Michele Marconi

Personal information
- Date of birth: 13 May 1989 (age 37)
- Place of birth: Follonica, Italy
- Height: 1.83 m (6 ft 0 in)
- Position: Forward

Team information
- Current team: Alcione
- Number: 31

Youth career
- 0000–2004: Margine Coperta
- 2004–2008: Atalanta

Senior career*
- Years: Team / Apps / (Gls)
- 2008–2011: Atalanta / 7 / (1)
- 2009: → Grosseto (loan) / 5 / (0)
- 2009–2010: → Lumezzane (loan) / 19 / (2)
- 2010: → Lecco (loan) / 11 / (2)
- 2010–2011: → Pavia (loan) / 16 / (1)
- 2011: → Pergocrema (loan) / 13 / (1)
- 2011–2012: SPAL / 17 / (1)
- 2012–2013: Venezia / 18 / (1)
- 2013–2018: Alessandria / 135 / (38)
- 2017: → Lecce (loan) / 13 / (3)
- 2018–2021: Pisa / 97 / (40)
- 2021–2022: Alessandria / 24 / (3)
- 2022–2023: Südtirol / 8 / (0)
- 2023–2024: Avellino / 42 / (7)
- 2024–: Alcione / 51 / (10)

International career
- 2005: Italy U16 / 5 / (0)
- 2005–2006: Italy U17 / 9 / (3)
- 2006: Italy U18 / 1 / (0)
- 2006: Italy U19 / 2 / (1)
- 2008: Italy U20 / 1 / (0)

= Michele Marconi =

Italian footballer (born 1989)

Michele Marconi (born 13 May 1989) is an Italian professional footballer who plays as a forward for club Alcione.

== Biography ==
Born in Follonica, Tuscany, Marconi started his youth career at Tuscan side Margine Coperta before joined Lombard club Atalanta in July 2004. Marconi was a player of both under-18 youth team and reserve in 2006–07 season.

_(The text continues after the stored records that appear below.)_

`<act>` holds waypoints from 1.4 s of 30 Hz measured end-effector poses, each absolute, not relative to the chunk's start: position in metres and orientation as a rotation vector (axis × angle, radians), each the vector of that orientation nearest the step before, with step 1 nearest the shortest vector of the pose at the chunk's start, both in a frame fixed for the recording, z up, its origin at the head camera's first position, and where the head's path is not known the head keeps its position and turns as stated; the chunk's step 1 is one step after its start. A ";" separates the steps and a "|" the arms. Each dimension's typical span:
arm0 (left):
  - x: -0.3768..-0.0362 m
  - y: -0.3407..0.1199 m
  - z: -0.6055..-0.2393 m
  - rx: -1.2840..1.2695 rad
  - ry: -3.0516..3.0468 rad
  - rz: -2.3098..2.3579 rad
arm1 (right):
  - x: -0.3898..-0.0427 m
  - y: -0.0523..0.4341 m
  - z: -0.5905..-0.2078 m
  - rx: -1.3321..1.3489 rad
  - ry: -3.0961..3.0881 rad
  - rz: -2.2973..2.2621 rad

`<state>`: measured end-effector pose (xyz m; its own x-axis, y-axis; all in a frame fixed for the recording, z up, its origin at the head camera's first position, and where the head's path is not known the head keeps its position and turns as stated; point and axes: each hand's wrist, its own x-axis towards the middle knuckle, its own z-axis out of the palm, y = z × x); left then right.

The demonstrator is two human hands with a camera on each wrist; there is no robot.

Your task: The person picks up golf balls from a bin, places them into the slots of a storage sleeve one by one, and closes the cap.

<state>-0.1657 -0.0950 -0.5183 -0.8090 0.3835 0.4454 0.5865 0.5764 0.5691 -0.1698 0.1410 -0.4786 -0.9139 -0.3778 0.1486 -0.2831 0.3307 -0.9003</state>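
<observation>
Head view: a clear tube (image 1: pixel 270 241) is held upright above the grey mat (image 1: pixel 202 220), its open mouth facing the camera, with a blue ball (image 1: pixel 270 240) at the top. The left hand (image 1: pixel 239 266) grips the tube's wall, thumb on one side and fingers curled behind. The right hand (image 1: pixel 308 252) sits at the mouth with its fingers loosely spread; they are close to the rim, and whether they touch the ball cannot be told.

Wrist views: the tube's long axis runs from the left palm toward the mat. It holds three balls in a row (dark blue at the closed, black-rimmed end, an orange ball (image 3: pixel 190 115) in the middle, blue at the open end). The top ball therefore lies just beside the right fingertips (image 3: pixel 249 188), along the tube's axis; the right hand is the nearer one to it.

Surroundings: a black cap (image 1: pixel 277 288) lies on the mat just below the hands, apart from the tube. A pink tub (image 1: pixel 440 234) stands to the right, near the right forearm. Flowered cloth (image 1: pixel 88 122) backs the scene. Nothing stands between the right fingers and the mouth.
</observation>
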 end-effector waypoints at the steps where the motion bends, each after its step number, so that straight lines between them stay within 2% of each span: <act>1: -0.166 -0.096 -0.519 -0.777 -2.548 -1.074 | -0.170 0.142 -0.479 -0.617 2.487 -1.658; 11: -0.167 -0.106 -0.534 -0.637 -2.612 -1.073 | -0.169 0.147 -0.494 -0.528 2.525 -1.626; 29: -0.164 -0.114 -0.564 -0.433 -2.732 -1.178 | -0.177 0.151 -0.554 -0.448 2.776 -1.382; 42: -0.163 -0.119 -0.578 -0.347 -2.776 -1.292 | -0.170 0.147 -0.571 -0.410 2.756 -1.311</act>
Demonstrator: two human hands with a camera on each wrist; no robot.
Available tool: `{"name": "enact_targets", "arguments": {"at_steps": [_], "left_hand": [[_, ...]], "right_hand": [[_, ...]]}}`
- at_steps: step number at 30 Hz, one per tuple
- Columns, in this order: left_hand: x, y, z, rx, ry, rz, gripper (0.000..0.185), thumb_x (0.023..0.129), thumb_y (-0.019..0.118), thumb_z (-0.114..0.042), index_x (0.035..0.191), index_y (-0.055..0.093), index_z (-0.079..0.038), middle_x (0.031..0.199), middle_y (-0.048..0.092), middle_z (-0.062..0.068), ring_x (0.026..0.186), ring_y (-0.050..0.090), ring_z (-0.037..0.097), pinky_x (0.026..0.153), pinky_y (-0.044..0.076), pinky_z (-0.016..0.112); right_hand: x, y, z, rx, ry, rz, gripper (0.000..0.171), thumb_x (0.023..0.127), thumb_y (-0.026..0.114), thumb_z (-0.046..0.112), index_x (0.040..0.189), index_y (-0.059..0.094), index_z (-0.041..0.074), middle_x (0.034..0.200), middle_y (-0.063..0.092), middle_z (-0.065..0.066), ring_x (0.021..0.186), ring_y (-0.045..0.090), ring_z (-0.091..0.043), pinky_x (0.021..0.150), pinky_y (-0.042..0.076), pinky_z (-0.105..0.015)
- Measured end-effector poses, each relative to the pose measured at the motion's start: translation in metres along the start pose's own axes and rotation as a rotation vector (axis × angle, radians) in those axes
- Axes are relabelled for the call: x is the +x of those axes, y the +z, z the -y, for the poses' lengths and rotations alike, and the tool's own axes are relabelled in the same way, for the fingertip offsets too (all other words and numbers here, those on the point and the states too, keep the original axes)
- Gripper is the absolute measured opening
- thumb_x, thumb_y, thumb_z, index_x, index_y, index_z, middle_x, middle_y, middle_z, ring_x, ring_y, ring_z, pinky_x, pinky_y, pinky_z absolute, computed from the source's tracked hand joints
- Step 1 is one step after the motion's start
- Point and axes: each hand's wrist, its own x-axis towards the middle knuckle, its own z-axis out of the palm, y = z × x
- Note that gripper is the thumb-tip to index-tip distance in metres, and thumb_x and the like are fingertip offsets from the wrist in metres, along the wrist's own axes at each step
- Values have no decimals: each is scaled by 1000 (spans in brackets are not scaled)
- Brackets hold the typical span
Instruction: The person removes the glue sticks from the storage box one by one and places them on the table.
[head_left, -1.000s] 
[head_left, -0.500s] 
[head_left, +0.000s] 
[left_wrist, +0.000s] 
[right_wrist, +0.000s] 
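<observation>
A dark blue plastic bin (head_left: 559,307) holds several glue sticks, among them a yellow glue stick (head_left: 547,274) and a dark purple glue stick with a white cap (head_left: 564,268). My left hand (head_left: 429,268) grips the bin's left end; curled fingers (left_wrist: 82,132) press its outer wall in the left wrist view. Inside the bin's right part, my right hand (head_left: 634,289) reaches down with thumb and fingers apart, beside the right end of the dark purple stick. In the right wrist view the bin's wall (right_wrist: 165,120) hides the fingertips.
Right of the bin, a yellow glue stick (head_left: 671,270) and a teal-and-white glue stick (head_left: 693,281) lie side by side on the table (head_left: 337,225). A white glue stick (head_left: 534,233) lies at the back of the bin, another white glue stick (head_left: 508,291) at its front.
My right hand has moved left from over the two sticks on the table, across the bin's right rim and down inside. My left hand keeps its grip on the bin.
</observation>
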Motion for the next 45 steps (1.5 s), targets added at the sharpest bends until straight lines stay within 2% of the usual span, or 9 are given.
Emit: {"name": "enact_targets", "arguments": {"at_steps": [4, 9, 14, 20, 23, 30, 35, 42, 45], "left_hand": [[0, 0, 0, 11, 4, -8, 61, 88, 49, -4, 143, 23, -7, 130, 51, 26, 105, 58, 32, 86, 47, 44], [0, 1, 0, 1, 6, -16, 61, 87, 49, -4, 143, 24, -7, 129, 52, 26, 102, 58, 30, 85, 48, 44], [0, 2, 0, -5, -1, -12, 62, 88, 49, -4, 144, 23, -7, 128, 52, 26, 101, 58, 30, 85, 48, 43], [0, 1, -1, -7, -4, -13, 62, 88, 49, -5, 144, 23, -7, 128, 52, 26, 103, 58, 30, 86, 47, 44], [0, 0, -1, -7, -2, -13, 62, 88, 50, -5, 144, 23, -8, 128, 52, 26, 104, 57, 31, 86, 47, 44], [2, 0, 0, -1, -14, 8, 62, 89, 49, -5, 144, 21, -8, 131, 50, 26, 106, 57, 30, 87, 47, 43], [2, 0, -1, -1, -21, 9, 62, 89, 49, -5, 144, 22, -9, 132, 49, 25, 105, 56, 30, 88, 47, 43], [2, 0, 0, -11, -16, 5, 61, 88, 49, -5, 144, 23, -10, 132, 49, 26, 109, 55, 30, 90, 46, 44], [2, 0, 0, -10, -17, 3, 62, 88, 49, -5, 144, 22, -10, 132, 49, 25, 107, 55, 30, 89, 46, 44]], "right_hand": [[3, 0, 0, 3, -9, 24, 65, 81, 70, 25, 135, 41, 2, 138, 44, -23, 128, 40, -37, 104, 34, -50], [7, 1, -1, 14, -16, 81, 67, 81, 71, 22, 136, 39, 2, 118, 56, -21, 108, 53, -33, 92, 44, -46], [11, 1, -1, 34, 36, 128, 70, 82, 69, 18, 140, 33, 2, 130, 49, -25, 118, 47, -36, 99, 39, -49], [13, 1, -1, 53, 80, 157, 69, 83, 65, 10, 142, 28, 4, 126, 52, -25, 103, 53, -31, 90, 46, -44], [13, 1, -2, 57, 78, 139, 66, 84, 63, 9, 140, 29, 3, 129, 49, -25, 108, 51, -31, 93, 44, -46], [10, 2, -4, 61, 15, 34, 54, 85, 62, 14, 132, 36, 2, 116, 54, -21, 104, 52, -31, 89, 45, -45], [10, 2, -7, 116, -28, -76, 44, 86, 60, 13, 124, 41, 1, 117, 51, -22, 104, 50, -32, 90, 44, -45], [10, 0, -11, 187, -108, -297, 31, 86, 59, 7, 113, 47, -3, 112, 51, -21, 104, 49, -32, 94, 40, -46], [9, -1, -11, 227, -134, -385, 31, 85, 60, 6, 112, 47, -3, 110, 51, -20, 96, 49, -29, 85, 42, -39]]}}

Marconi made his debut for Atalanta B.C. and Serie A debut on 20 April 2008, the 4th match counting from the last. He played the last 4 matches of 2007-08 season and scored once. In the next season he played 3 times for first team at Serie A, as Atalanta usually promoted players from reserve to the first team at age 19 instead of 20. In January 2009 he was loaned to Grosseto of Serie B. In the whole 2008–09 season, he only played 3 times in the reserve league – Primavera, as well as 8 games in Italian first and second division. In the next season, he left for Lumezzane of Lega Pro Prima Divisione and on 21 January 2010 for Lecco at the same division. He made his team debut on 24 January as starter, and scored twice in the next match.

In July 2010, he was loaned to Pavia, until January 2011.

In January 2011, he was loaned to Pergocrema, until the end of the 2010-11 season.

In July 2011, he was farmed to SPAL in co-ownership deal. In June 2012 Atalanta gave up the remain 50% registration rights.

On 4 August 2012 Marconi joined Venice on free transfer in 2-year contract. On 20 August 2013 he was signed by Alessandria in temporary deal. He also extended his contract with Venice to 30 June 2015.

On 30 January 2017 he moved to Lecce on a temporary basis with a two-year option in favor of the giallorosso club.

On 3 August 2021, he returned to Alessandria.

On 23 August 2022, Marconi signed a two-year deal with Südtirol.

On 31 January 2023, Marconi moved to Avellino.